ASHLAND Local legislators have mixed opinions about a pension-relief bill that Gov. Matt Bevin vetoed on Tuesday.
House Bill 358 passed on March 28 giving regional universities, local health departments and other quasi-governmental agencies relief from the rise in pension costs they will have to deal with at the start of the new fiscal year on July 1.
The Associated Press reported that Bevin said he appreciated lawmakers’ work but said parts of the final product in House Bill 358 “violate both the moral and legal obligation” to retirees. In his veto message, Bevin said: “HB 358 will very likely result in a suspension of pension and health insurance benefits already earned by retired employees of quasi-government agencies.” He said he’s confident lawmakers will “make the needed corrections” in a special session that he intends to call in the coming months.

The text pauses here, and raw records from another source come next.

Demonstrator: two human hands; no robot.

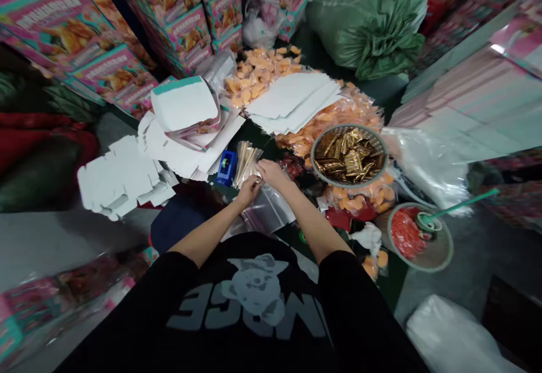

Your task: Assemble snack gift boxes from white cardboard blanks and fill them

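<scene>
My left hand (249, 190) and my right hand (273, 173) meet over the near part of the table. Both have their fingers closed in a pinch on thin clear plastic, seemingly a small bag; its contents are hidden by the fingers. Just beyond them lies a bundle of pale wooden sticks (245, 159) in clear wrapping. A blue tape dispenser (226, 167) stands to the left of the sticks. Flat clear plastic bags (271, 208) lie beneath my wrists, close to my body.
White cardboard sheets (292, 93) rest on orange packaged pieces (265, 71). To the right are a basket of gold packets (349, 156) and a basket of red packets (409, 232). An open box (186, 105) and flat cartons (121, 178) sit left. Printed boxes (186, 31) are stacked behind.
</scene>
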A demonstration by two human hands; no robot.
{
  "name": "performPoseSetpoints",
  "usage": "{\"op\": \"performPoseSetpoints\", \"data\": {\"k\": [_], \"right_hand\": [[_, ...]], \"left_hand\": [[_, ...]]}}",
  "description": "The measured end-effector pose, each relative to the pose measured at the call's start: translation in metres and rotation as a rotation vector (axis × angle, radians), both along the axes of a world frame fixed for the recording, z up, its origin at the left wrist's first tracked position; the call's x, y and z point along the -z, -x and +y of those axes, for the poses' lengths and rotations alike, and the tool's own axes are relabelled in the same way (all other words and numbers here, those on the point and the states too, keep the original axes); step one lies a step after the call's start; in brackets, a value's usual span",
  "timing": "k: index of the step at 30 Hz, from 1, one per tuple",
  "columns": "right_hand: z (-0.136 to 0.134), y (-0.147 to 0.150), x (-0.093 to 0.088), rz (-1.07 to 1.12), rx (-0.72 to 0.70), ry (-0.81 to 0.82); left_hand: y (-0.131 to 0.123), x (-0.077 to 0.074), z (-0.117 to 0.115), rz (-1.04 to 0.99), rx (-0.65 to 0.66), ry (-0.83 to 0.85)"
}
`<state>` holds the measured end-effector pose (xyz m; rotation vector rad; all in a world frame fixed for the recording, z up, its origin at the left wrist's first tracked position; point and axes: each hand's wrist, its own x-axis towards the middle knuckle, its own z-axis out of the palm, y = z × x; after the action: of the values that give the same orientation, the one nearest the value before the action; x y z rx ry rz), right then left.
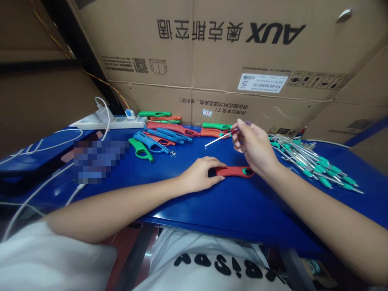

The proposal would have let the state’s 118 quasi-governmental agencies — which include rape crisis centers, public health departments and some universities — leave the state’s troubled pension system. But they would have exited by paying less than what they owe. The concession was designed to save them from bankruptcy, but it could cost the already struggling system as much as $799 million.
Sen. Robin Webb, D-Grayson, voted against SB 358, noting it was presented in the eleventh hour on the last day of the regular session. She said she feels the bill was “wrong on several different levels.”
“I thought the bill was illegal under current law and I don’t think it’s a viable option to protect state employees’ retirement,” she said.
Webb said she feels a lot of time was wasted in the session not talking about coming to a bipartisan solution on the matter. She said there needs to be an agreement made before entering a special session, explaining it would be a waste of taxpayer money.
Rep. Danny Bentley, R-Russell, was one of 58 legislators who voted for SB 358. He said he feels the bill was good legislation, noting his fellow legislators sat down with every stakeholder involved and did their research.
“There’s 118 agencies involved with that and they have to pay 84 percent of their pension contribution so a lot of them couldn’t afford that,” he said.
Rep. Terri Branham Clark, D-Ashland, said she voted against the bill because she felt like it was going to have a devastating impact to Kentucky retirees. She said a solid actuarial analysis was not presented on allowing the 118 agencies to exit, pointing out the legislatures were being asked to pass a bill on hypothetical analysis.
Branham Clark said there were other options for legislators throughout the session that were not called on the last day. She said she was in support of SB 41 that would freeze pension contribution rates for regional universities and quasi-governmental agencies for one more year.
During this time she said a bi-partisan pension working group would have until December to come up with recommendations for a comprehensive solution to the pension crisis. Branham Clark said the group was suspended mid-session.
“I don’t understand why we would form a working pension group and then not give them the opportunity to conduct their hearings and give us a recommendation,” she said.
Branham Clark said she also doesn’t consider it to be fiscally responsible to call a special session when there were options available that legislators were asking for in the regular session.